Sum on, sum ðre, sum .vii. nigt,
Sum .xxx., sum .xii. moneð rigt,
And sum euerilc wurðen ger,
Ðor quiles ðat he wunen her,
Don for ðe dede chirche-gong,
Elmesse-gifte and messe-song,
And ðat is on ðe weches stede.
Wel him mai ben [ð]at wel it dede!

([For] some one, some three, some seven nights, some thirty, some twelve months [are] right, and some are honored every year. While he is present here, attend church, perform alms-giving and mass-song for the dead, and that is standing in the wakes. Well may he be who does it well!)

As mentioned above, the nautical wake is a different word altogether. It’s a much later addition to the language, recorded in the sixteenth century, although its oral use in English may be older. It comes from the Old Norse vök, meaning hole or opening. Originally it referred to a break in an ice sheet caused by a passing ship, later extended to refer to the waves caused by a ship moving through water.

The Oxford English Dictionary, in a century-old entry, has an early sixteenth-century citation that reads:

No ship to ride in another's walk.

The OED gives the source as London, British Library, Harley MS 309, fol. 4. The text in question would seem to be the c.1530 A Booke of Orders for the Warre, Both by Sea & Land, penned by Thomas Audley. This text has never been published in full, and digital images of this manuscript are not available, so I can provide no further context for this snippet.

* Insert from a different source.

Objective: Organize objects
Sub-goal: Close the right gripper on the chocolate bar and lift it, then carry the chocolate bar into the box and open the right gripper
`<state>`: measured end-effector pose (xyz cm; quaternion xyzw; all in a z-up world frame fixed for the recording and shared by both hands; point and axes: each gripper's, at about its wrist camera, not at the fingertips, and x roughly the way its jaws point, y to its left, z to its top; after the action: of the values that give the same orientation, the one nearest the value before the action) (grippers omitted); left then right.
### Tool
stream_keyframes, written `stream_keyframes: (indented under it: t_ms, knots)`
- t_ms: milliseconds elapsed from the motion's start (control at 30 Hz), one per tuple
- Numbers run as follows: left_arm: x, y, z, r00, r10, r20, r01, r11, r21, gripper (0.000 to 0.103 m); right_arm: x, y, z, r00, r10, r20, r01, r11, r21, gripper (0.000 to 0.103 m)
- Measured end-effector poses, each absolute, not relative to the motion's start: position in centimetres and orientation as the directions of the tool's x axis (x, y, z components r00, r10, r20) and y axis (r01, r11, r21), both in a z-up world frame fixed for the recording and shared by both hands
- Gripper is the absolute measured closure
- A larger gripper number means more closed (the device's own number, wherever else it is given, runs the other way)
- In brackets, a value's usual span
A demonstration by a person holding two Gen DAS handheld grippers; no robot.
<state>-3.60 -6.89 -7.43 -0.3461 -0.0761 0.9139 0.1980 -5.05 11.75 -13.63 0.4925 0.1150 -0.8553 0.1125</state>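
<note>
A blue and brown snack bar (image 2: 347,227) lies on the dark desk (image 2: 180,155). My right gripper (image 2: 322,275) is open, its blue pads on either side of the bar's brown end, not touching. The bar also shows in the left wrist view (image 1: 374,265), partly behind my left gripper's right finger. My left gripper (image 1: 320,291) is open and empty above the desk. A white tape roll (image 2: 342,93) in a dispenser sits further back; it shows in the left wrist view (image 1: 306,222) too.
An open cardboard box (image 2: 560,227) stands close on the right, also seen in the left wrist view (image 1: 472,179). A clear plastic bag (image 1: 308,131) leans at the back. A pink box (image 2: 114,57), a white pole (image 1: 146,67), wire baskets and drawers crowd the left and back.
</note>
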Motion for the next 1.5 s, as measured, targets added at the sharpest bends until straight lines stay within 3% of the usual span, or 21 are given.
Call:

A clearer sixteenth-century use of wake in the nautical sense does appear in an account of Robert Dudley’s 1594 expedition to the West Indies. The account is penned by a Captain Wyatt, who was a soldier on the expedition. His first name may have been Thomas. The account appears to have been written shortly after the return to England:

But passinge the straighte wee bare awaie north and by east for some two daies as the winde woulde suffer us, but after altered that course and bare for the coste of Florida, a more westernlie course, to lie in the wake of the fleet of the West Indies bownde for Spaine.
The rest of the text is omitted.